To properly imitate these machines, we want our GPU to be able to display one or more color backgrounds, scroll, rotate, and apply effects to them, and draw some number of movable color sprites over the backgrounds. However, just like with the Ember CPU, we will start with a limited set of capabilities and then gradually evolve this over time, adding new features only as needed.

Most consoles and home computers of the time supported multiple graphics modes, typically referred to by number (Mode 0, Mode 7, etc.). These were available to programmers and offered various capabilities and tradeoffs, like higher resolution or more colors, depending on the needs of a particular game.

The very first mode we need is a simple text display mode that will allow us to display console output and interact with the machine during initial development. This will allow us to make progress and get the basic system working, without needing to deal with much more complicated rendering details. We can later develop more advanced modes, adding colors, higher resolutions, and more backgrounds and effects.

Retro Displays

To better understand how the Ember display might work, let us first take a quick look at some background on displays of the time.

TV Displays

Cathode Ray Tube (CRT) Televisions of the 1900s could display about 480 interlaced scan lines at 60 Hz (NTSC/North America) or about 576 scan lines at 50 Hz (PAL). Home game machines typically used fewer lines for various reasons, including performance, memory limitations, and even the physical limitations of early TVs, as their rounded screen edges tended to cut off some of the screen area. For TV shows, cutting off the edges of the program was just expected; however, for video games, it would be annoying if your score was cut off the top of the game screen!

RGB CRT with Shadow Mask
RGB CRT with Shadow Mask

In addition to the clipped edges, these CRT TVs, when displaying broadcast TV programs, would also not display the entire frame at once but in two passes called fields. First, half of the image, every other line, was displayed, followed by the other half of the image, offset by half a scan line, which would draw in-between the other lines.
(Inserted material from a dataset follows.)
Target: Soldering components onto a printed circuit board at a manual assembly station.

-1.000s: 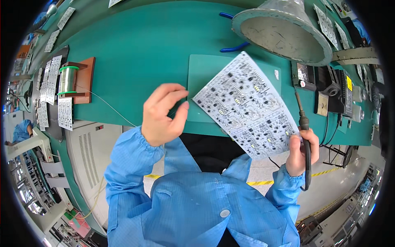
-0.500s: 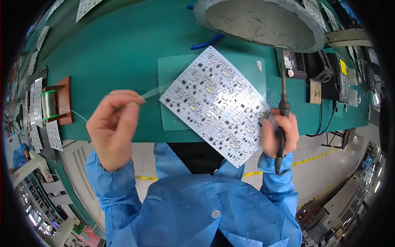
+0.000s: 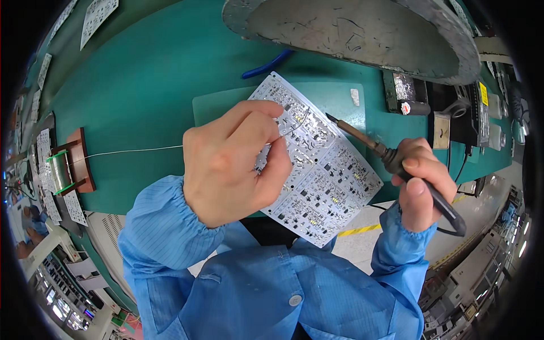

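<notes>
A white circuit board panel (image 3: 323, 175) lies tilted on a pale green mat (image 3: 215, 105) on the green bench. My left hand (image 3: 232, 161) hovers over the board's left half and pinches a thin solder wire (image 3: 130, 151) that runs left to a spool. My right hand (image 3: 422, 184) grips a dark soldering iron (image 3: 368, 141) like a pen. Its tip points at the board's upper right edge, close to the wire end. Both arms wear blue sleeves.
A solder spool on a wooden stand (image 3: 65, 170) sits at the left. A large round lamp shade (image 3: 362, 31) hangs over the back. Blue-handled pliers (image 3: 266, 65) lie behind the mat. Black boxes and cables (image 3: 447, 113) crowd the right. Paper sheets (image 3: 99, 14) lie far left.
My left hand has moved right over the board with the solder wire. My right hand has raised the soldering iron, its tip now at the board. The view has come closer.
</notes>
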Action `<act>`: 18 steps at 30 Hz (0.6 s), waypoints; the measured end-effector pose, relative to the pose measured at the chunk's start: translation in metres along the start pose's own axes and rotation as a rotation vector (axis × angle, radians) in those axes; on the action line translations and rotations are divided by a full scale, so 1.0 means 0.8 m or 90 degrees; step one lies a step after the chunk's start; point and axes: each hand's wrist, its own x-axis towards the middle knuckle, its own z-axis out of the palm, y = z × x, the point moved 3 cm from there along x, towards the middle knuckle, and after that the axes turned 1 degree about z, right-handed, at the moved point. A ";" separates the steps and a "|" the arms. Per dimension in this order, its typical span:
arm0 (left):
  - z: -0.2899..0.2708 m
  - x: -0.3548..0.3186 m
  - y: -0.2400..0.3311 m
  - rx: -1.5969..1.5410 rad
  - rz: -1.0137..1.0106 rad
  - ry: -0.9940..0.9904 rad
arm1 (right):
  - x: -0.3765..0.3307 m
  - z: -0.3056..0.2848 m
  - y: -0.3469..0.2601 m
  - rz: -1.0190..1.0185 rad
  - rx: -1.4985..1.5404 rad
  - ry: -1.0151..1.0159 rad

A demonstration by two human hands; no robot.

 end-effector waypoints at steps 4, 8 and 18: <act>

This would result in the display of the full set of interlaced scanlines only 30 or 25 times per second. However, computers, home game consoles, and most VCRs (Video Cassette Recorders) would typically display only one set of scanlines every frame, choosing not to offset the next frame by half of a scanline. This resulted in true 60 or 50 frames per second displayed but at half the vertical resolution. TVs would happily do this just fine, as they were directly driven by the voltages sent to them.

Horizontal resolution was a bit more complicated, limited to some extent by the size of the phosphor dots on the screen that the cathode ray was illuminating, the size and focus of the been itself, and how quickly the brightness of the beam could change as it scanned the line. In color CRTs, 3 synchronized electron beams pass through a metal mask with holes in it. The holes line up exactly with phosphors representing each color: red, green, and blue. As the rays trace each scanline, they only show through their respective holes and onto a matching color phosphor. What we think of as a pixel could be made up of multiple sets of three colored phosphor dots, known as a triad.

Simple CRT Scanning Diagram
Simple CRT Scanning Diagram

What made this more complicated was that even though the mask was very tiny, the size of the beams and the nature of the analog timing signals would result in the bleeding of light to the triads all around the desired pixel, making the output blurry, or changing the resulting color of all or some of the pixel. For this reason, most computer display modes only allowed much lower horizontal resolutions. For NTSC, the highest practical horizontal resolution was about 320 pixels, though most hardware only supported about 240 or so, or 288 for PAL. To save cost and memory, many early home consoles had even lower resolutions; the Atari 2600 could only display 40x192 for backgrounds, and 160x192 for sprites!

VGA

Another display technology that became popular with home computers in the 1990s was VGA. CRT-based VGA displays were capable of much higher resolutions due to the higher density of RGB phosphor triads, much tighter beams, and a new signaling interface, which defined higher frequency horizontal and vertical clock rates. Unlike NTSC orPAL, VGA allowed for multiple pre-defined resolutions, refresh rates, and color depths, which allowed a proliferation of new display modes. Starting at around 320x400, similar to TV, and going all the way up to 2048x1536 in theory, though most monitors of the time topped out at 1280x1024 or maybe 1920x1200 in the early 2000s before LCD displays took over with much higher resolutions. In fact, most early LCD displays supported at least one VGA input, mapping it to the native panel resolutions for better or worse.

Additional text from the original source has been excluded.